→ EXERCISE GOAL: Print, exactly as they appear in the listing below, the lines from the line with "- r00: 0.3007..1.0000" to the line with "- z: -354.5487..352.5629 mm", with both end lines kept.

→ RECORD EXTRACTS:
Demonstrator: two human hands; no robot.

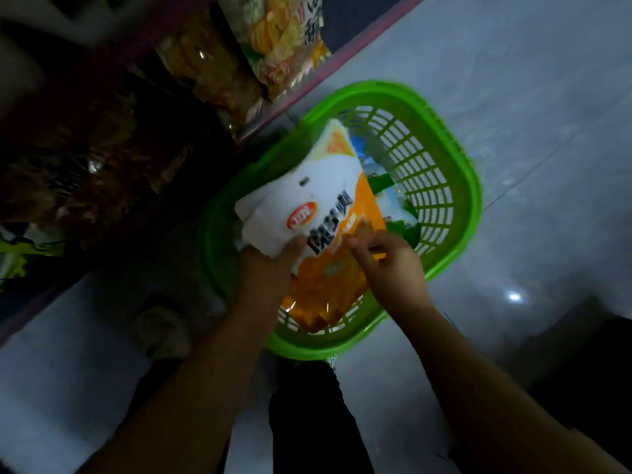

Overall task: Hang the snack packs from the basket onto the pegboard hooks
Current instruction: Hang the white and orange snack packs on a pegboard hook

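Observation:
A green plastic basket (pixel 441 172) stands on the pale tiled floor. Over it lies a large white and orange snack pack (pixel 318 196) with dark lettering. My left hand (pixel 270 265) grips the pack's near left side, thumb on top. My right hand (pixel 386 261) pinches its orange right edge. Under the pack, more snack packs (pixel 393 203) in green and blue show in the basket. Hanging snack packs (pixel 273 39) in yellow fill the display at top left; hooks and pegboard are not visible.
A dark shelf unit with a reddish base edge (pixel 307 87) runs diagonally along the left. Dim packs (pixel 68 159) hang in shadow there. A shoe (pixel 164 330) and dark trouser legs (pixel 307 405) sit below the basket. Open floor lies to the right.

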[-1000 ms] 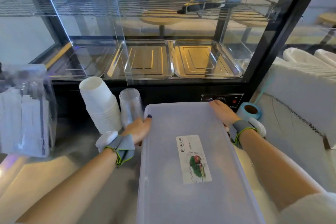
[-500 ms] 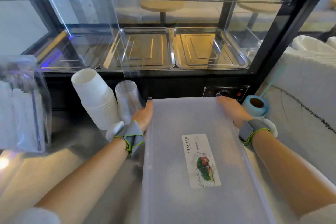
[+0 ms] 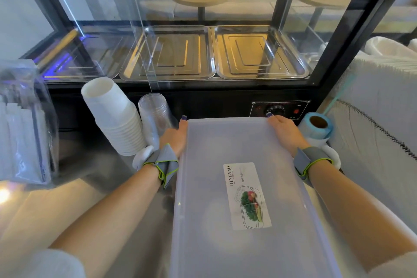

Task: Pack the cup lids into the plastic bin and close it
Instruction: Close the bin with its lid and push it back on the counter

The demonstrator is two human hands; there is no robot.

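I look down at a long translucent white plastic bin lid with a printed paper label (image 3: 239, 187), lying flat over the plastic bin at the near centre of a steel counter (image 3: 140, 221). The bin beneath is hidden by its cover, and I cannot see the cup lids through the frosted plastic. My left hand (image 3: 174, 139) lies along the far left edge of the cover, fingers extended flat against the rim rather than curled round it. My right hand (image 3: 285, 132) rests at the far right corner, palm down, fingers spread loosely on top; neither hand clasps anything. Just left of the left hand stand a leaning stack of white paper cups (image 3: 112, 115) and a stack of clear plastic cups (image 3: 153, 117). A blue roll of film (image 3: 318, 125) sits just right of the right hand. I judge the cover light, thin, somewhat flexible and smooth, so it likely bows in the middle; pressing down along the rims and corners should seat it better than pushing at the centre
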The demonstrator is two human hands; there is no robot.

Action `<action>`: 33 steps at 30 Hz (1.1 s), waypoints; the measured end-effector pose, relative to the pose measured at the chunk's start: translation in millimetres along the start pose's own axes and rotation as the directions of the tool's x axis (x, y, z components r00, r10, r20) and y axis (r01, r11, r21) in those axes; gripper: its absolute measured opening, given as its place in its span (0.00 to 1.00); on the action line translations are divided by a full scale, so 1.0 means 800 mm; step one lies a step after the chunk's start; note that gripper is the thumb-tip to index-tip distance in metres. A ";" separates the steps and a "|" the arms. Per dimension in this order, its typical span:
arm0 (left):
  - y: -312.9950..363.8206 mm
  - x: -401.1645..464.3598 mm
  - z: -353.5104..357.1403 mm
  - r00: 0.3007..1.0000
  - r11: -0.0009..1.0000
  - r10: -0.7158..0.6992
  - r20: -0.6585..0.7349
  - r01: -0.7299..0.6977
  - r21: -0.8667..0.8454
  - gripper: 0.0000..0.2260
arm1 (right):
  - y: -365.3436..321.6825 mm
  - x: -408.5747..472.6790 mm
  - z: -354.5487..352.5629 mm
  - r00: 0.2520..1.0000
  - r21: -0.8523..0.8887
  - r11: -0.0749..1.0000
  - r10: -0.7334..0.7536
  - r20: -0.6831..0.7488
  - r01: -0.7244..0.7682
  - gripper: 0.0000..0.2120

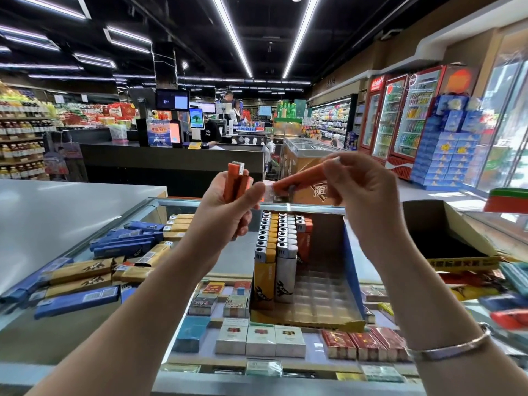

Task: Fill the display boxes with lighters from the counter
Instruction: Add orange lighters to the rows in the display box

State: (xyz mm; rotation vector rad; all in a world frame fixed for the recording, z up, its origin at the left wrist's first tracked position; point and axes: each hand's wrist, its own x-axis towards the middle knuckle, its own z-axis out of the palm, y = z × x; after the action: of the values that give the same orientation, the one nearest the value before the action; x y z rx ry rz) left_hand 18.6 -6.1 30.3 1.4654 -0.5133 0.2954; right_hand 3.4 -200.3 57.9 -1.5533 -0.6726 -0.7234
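Both hands are up over the glass counter (120, 332). The left hand (228, 207) clutches a small bunch of orange lighters (237, 178), caps upward; the right hand (363, 190) pinches another orange lighter (300, 180) lying tilted, its base end touching the left thumb. Directly beneath the grip sits the display box (308, 315), part filled: rows of yellow, white and orange lighters (274, 250) standing at its left, bare tray cells to the right. Below and left of the left hand, blue and gold packs (85, 278) lie scattered on the glass; cigarette cartons (260, 338) show under it. Right of the right hand stands a second open box (445, 238), dark inside. Beyond the grip: a black checkout desk (171, 164), drink fridges (400, 121), bright ceiling strips (231, 32).
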 end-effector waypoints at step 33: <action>-0.009 0.005 0.002 0.970 0.998 -0.050 -0.238 0.039 -0.052 0.05 | 0.032 -0.006 0.002 0.852 -0.734 0.663 0.291 0.435 0.149 0.10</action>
State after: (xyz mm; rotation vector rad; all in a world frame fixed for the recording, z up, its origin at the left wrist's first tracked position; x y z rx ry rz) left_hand 25.3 -9.0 26.1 1.3713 -0.2899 0.4163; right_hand 19.8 -201.5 38.1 -2.6129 -0.7342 -0.5231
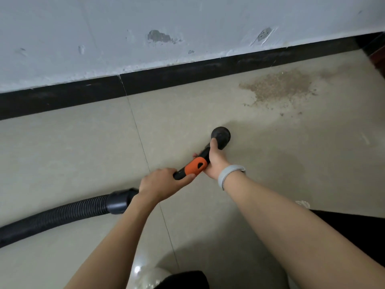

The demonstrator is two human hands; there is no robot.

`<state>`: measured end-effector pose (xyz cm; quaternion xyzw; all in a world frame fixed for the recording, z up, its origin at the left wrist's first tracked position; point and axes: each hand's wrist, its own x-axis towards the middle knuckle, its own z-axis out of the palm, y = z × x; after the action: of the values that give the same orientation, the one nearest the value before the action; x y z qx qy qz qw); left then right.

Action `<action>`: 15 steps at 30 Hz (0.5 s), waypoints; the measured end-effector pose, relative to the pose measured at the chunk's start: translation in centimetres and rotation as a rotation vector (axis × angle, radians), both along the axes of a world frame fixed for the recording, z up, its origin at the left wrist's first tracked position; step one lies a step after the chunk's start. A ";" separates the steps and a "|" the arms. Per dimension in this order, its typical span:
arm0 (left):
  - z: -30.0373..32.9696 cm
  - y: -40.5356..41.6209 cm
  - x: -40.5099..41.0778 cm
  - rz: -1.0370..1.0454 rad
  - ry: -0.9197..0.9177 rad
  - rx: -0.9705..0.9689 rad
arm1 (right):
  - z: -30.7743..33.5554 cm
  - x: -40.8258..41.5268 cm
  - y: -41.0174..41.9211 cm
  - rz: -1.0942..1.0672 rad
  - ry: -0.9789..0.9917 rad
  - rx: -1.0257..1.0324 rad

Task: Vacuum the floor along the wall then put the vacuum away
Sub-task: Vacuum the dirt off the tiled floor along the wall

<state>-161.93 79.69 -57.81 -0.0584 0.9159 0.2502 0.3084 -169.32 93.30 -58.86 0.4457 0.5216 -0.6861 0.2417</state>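
While we face the scuffed wall (104, 38) and its black skirting (62, 97), the tiled floor (62, 147) carries a brown dirt patch (279, 88) far right. Our ribbed hose (52, 217) trails off left. Our left hand (160, 182) grips the vacuum wand (196, 164) near its orange collar; our right hand (215, 159) grips further along, behind the round nozzle (221, 137), which sits short of the dirt.

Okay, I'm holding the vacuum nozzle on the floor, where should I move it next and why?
Probably push the nozzle forward and right into the brown dust patch by the black baseboard; both hands grip the wand, and that patch lies unvacuumed just beyond it.
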 end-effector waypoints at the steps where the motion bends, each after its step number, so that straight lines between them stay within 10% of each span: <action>1: 0.1 -0.8 0.8 0.019 0.015 -0.041 | 0.0 0.6 -1.1 -0.004 0.000 -0.022; 15: 2.2 -4.9 7.9 0.021 -0.115 -0.164 | 1.3 10.1 -5.2 -0.099 -0.115 -0.170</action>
<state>-153.98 74.75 -55.61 -0.1074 0.9135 0.1739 0.3518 -159.19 88.07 -57.53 0.4875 0.4242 -0.7121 0.2743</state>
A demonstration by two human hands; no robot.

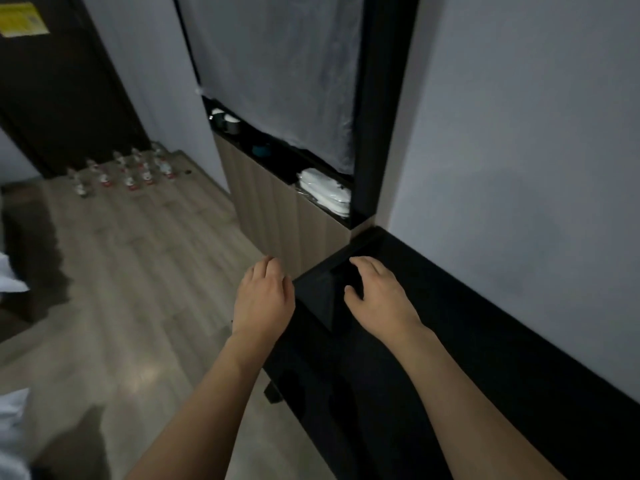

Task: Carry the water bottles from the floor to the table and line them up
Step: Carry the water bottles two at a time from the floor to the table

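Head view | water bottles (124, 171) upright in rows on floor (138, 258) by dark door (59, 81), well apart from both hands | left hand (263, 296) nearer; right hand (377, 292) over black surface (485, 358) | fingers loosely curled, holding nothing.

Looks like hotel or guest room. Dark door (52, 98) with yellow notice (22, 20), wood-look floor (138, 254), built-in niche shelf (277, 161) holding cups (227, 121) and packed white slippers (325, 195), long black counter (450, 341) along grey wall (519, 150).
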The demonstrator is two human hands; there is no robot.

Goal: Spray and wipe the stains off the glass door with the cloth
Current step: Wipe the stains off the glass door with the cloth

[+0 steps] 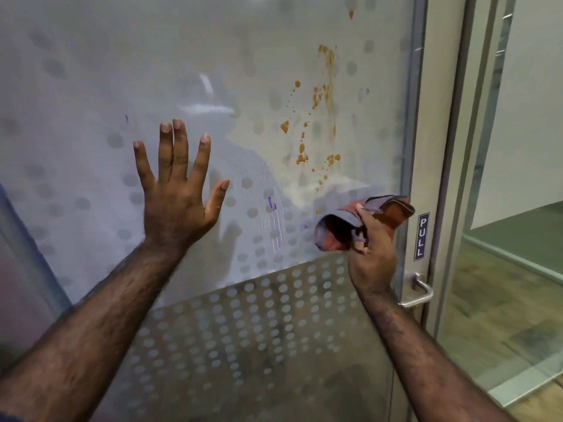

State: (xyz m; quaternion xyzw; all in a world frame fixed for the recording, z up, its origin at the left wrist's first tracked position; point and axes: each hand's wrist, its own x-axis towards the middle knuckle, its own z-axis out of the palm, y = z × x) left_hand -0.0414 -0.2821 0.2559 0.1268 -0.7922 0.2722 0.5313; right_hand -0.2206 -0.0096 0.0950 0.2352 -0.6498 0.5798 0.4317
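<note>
The frosted glass door [91, 71] with a grey dot pattern fills the view. Orange-brown splatter stains [326, 95] run down its right part, and a small purple mark [271, 205] with faint streaks sits lower, near the middle. My left hand [176, 196] lies flat on the glass with fingers spread, left of the stains. My right hand [371, 254] grips a crumpled reddish and grey cloth [344, 223] just below the orange stains, close to the glass. No spray bottle is in view.
A metal lever handle [417, 292] and a blue PULL sign [422, 236] sit on the door's right frame. Beyond it stands a glass partition [502, 239] with wooden flooring behind. The door's lower panel [243, 345] is darker with dots.
</note>
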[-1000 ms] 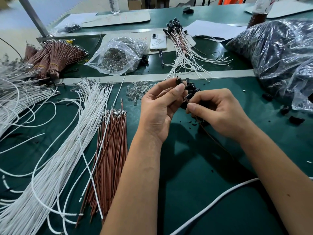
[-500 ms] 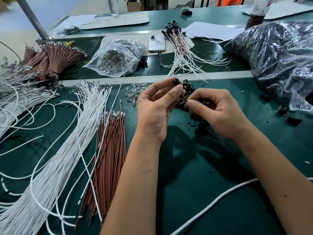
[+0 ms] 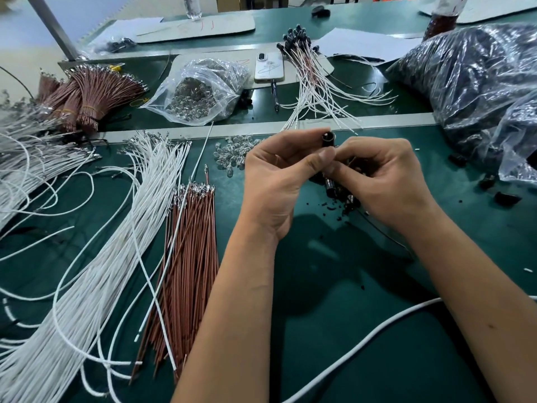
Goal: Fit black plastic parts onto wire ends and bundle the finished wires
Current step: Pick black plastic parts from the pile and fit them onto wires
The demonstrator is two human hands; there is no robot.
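Just beyond the brown wires (image 3: 189, 251), left hand (image 3: 279, 181) pinches a black plastic part (image 3: 328, 139); right hand (image 3: 386, 181) pinches at its base, apparently seating a wire end. Next: press home.

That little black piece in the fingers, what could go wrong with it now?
The left hand pinches the black piece only at its lower end, so it could slip and fall among the loose black pieces below. The right hand hides the wire end, so it may go in crooked. A sleeve could also sweep the clear beads off the table.
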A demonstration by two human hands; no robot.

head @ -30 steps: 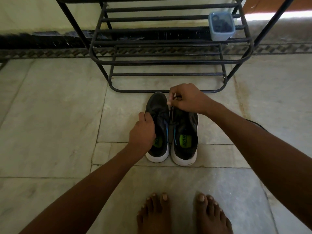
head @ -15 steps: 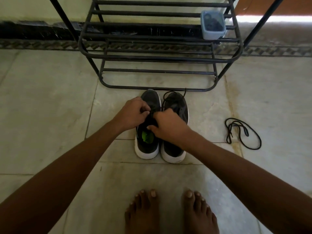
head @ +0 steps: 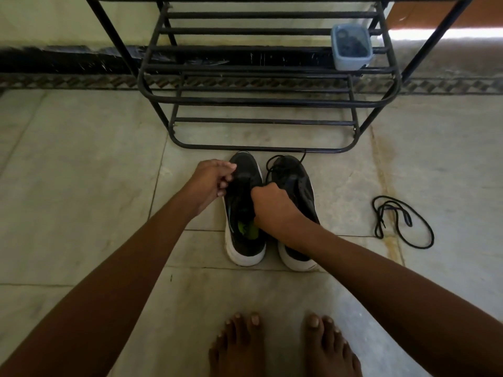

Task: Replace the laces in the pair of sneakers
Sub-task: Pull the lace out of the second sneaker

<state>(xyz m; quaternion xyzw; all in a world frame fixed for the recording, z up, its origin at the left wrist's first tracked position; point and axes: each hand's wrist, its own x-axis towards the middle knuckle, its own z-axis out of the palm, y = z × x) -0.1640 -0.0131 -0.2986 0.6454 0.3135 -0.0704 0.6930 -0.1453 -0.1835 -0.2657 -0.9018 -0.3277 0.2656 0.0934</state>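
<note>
Currently both hands on the left sneaker [head: 242, 213], center of frame. Pair sits side by side on the tiled floor [head: 81, 186], toes pointing up-frame toward the black metal shoe rack [head: 258, 102], heels toward the person's bare feet [head: 283, 346] at bottom center. Sneakers are black w/ white soles; green insole visible in the left one.

Left hand [head: 211, 183]: fingers curled tight at the toe end of the left sneaker's lace area, pinching something dark there. Looks like lace or upper, can't tell which. Thumb on top, knuckles to the left of the shoe.

Right hand [head: 272, 204]: fingers curled down into the tongue/throat area of the left sneaker, wrist crossing over the right sneaker [head: 298, 186]. Fingertips hidden, so can't tell exactly what it has hold of, but it's gripping at the shoe.

Right sneaker has a loose black lace [head: 275, 163] looped over its toe end, one end trailing up toward the rack's bottom bar.

Spare black shoelace [head: 402, 220] lies in a loose coil on the floor at right of frame, well apart from the shoes, near a rust-colored stain line running down the tile.

Rack: small light-blue plastic container [head: 351, 47] w/ dark contents on a shelf bar, upper right. Patterned floor border and wall base behind rack.
</note>
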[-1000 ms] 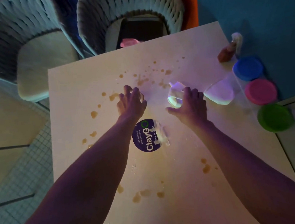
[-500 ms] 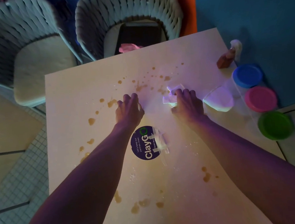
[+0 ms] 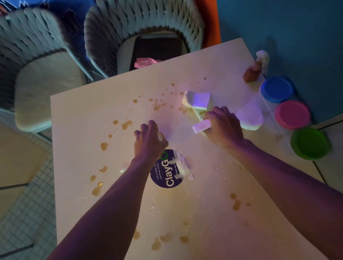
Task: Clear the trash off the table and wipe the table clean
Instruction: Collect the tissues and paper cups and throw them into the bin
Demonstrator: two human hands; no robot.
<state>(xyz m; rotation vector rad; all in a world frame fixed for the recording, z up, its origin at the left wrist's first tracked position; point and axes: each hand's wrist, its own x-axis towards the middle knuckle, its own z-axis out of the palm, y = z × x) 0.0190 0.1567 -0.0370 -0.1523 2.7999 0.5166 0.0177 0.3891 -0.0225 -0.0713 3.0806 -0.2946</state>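
Observation:
The pale table is spattered with brown spill spots. My right hand is shut on a crumpled white paper that sticks out past my fingers toward the far side. My left hand rests on the table just left of it. Its fingers are curled in on what looks like a clear plastic film, with a pale bit showing at the thumb. A whitish, cup-like piece of trash lies on the table just right of my right hand.
A round purple ClayGo sticker with tape sits near my left wrist. Blue, pink and green lids line the right edge, with a brown spray bottle behind them. Two woven chairs stand beyond the far edge. A pink cloth lies on one.
My right hand has pulled the white paper up and right, so more of it shows. My left hand's fingers have curled from flat into a fist. The view has shifted slightly.

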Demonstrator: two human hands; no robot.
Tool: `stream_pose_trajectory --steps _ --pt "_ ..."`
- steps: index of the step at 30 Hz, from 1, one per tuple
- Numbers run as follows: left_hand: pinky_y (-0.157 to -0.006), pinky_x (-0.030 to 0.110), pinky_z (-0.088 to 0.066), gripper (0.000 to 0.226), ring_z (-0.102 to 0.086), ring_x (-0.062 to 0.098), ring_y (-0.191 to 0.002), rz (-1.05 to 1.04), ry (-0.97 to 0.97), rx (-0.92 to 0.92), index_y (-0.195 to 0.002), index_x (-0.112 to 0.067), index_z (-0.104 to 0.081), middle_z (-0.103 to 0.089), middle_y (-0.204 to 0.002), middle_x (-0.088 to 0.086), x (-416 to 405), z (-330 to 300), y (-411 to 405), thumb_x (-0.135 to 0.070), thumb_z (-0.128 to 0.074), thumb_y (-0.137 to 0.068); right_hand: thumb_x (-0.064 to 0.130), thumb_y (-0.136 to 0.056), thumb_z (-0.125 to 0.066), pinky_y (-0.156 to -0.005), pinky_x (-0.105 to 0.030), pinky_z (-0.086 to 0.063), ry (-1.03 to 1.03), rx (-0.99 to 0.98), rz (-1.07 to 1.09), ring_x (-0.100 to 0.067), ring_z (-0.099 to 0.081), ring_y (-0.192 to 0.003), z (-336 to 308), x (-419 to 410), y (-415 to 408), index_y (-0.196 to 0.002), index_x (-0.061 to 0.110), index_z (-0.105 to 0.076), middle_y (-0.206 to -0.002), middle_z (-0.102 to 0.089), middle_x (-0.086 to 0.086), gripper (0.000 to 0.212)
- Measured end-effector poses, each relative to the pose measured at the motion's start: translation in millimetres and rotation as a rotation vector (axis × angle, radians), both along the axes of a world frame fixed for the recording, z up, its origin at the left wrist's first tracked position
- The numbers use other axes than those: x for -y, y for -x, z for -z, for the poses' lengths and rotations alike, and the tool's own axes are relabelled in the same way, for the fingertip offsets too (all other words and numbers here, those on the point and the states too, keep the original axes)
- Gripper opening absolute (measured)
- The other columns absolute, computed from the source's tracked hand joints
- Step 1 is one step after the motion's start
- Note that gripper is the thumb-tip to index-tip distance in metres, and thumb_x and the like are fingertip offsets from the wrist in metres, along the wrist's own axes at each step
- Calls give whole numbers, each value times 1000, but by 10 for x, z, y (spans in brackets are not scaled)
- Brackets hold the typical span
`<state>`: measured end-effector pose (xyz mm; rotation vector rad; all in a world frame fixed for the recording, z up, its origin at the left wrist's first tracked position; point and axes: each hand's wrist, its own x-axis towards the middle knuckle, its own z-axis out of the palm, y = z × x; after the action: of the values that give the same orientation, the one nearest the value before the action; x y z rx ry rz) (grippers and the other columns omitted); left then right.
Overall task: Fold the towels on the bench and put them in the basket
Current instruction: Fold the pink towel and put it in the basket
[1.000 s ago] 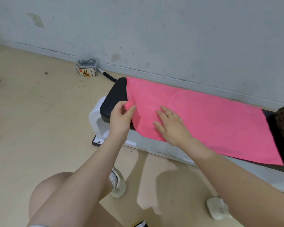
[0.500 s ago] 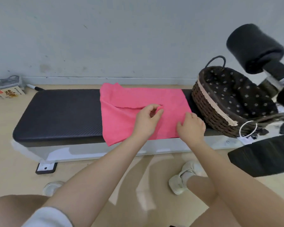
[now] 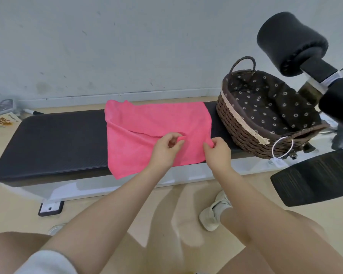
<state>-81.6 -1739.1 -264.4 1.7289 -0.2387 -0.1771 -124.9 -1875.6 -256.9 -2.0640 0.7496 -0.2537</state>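
Nearest, both forearms reach out over bare knees and a pale shoe (image 3: pixel 214 214) planted on the floor. The left hand (image 3: pixel 164 149) pinches a loose edge of the pink towel (image 3: pixel 147 135) between thumb and fingers, and the right hand (image 3: pixel 219 152) pinches the towel's near right corner; the two hands sit close together but apart, each clamped on cloth. The towel lies on the black padded bench (image 3: pixel 53 141), already doubled over once, with a diagonal fold line across it and its front edge hanging slightly over the pad. The layers probably do not line up squarely, though the bunched cloth under the fingers makes that hard to judge. Just beyond its right edge, on the same bench, stands the wicker basket (image 3: pixel 240 127) with a dark flowered lining, and no towel shows inside it. So the work looks early: one fold made, at least one more to square up, and the transfer into the basket not yet done. Farther back, a small printed box (image 3: pixel 5 121) lies by the wall.
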Motion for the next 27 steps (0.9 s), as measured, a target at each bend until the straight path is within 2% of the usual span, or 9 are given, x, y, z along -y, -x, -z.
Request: stream_pose_trajectory --steps 3,7,10,14,17,19,21,24,27 --pt "-53 18 -31 22 -36 8 -60 -36 60 18 -84 -30 -61 -43 -68 -7 -52 -59 12 -9 -58 -89 13 -86 -57 -66 -28 -36 80 139 -122 -16 -47 -70 -133 -225 -57 -84 13 -52 -73 -52 2 6" --pt "-53 20 -35 25 -41 7 -55 -140 84 0 -75 -27 -56 -49 -58 -15 -135 -67 -1 -6 -59 -88 13 -86 -58 -72 -29 -41 198 120 -203 -15 -50 -77 -186 -479 -126 -88 11 -59 -86 -57 -1 2" --pt "-55 15 -38 17 -46 -2 -53 -173 83 -25 -78 -21 -59 -53 -63 -10 -182 -43 11 -6 -60 -88 9 -86 -57 -71 -22 -34 208 133 -243 -13 -48 -81 -185 -555 -130 -93 7 -63 -87 -57 -1 9" --pt "-54 14 -40 7 -47 -5 -50 -218 93 -55 -88 -13 -66 -59 -64 -7 -217 -2 25 -8 -61 -87 9 -90 -51 -66 -16 -25 256 159 -303 -19 -49 -81 -185 -621 -104 -93 7 -64 -91 -62 -11 13" --pt "-60 21 -44 8 -53 5 -59 -219 109 -88 -88 -14 -66 -63 -68 -2 -208 -22 58 -9 -61 -87 10 -94 -47 -81 -23 -36 306 137 -342 -27 -55 -99 -169 -637 -86 -112 2 -63 -107 -62 -15 26" --pt "-66 30 -47 13 -55 14 -67 -211 147 -130 -82 -19 -66 -64 -69 0 -192 -55 90 -9 -60 -88 10 -96 -44 -85 -29 -40 330 114 -368 -28 -55 -103 -173 -643 -72 -120 3 -61 -115 -59 -15 30" --pt "-66 32 -48 19 -55 16 -65 -205 169 -162 -77 -23 -66 -64 -66 0 -186 -78 108 -10 -59 -89 9 -96 -43 -83 -30 -43 340 117 -390 -27 -56 -99 -187 -645 -53 -122 5 -60 -115 -56 -13 31" --pt "-59 26 -47 21 -53 6 -52 -237 187 -206 -72 -21 -66 -61 -54 -8 -189 -106 106 -10 -59 -89 11 -96 -44 -82 -35 -47 389 149 -414 -26 -57 -97 -215 -641 -24 -120 7 -61 -111 -57 -11 30" --pt "-60 25 -47 17 -54 9 -55 -269 176 -232 -75 -13 -68 -62 -60 -1 -174 -128 102 -9 -58 -88 17 -98 -42 -76 -34 -45 490 111 -433 -26 -55 -101 -221 -636 -2 -116 11 -61 -114 -57 -8 27"
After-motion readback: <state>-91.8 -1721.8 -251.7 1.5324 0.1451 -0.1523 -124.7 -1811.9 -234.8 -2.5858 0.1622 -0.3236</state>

→ OUTPUT OF THE EXERCISE:
  - r00: 0.3007..1.0000
  - r11: -0.0009..1.0000
  - r10: -0.7158..0.6992
  - r20: -0.6585..0.7349
  - r01: -0.7299..0.6977
  - r21: -0.8667..0.8454
  - gripper: 0.0000..0.2260
arm1 (right):
  - y: -365.3436..321.6825 mm
  - x: -408.5747..472.6790 mm
  - z: -354.5487..352.5629 mm

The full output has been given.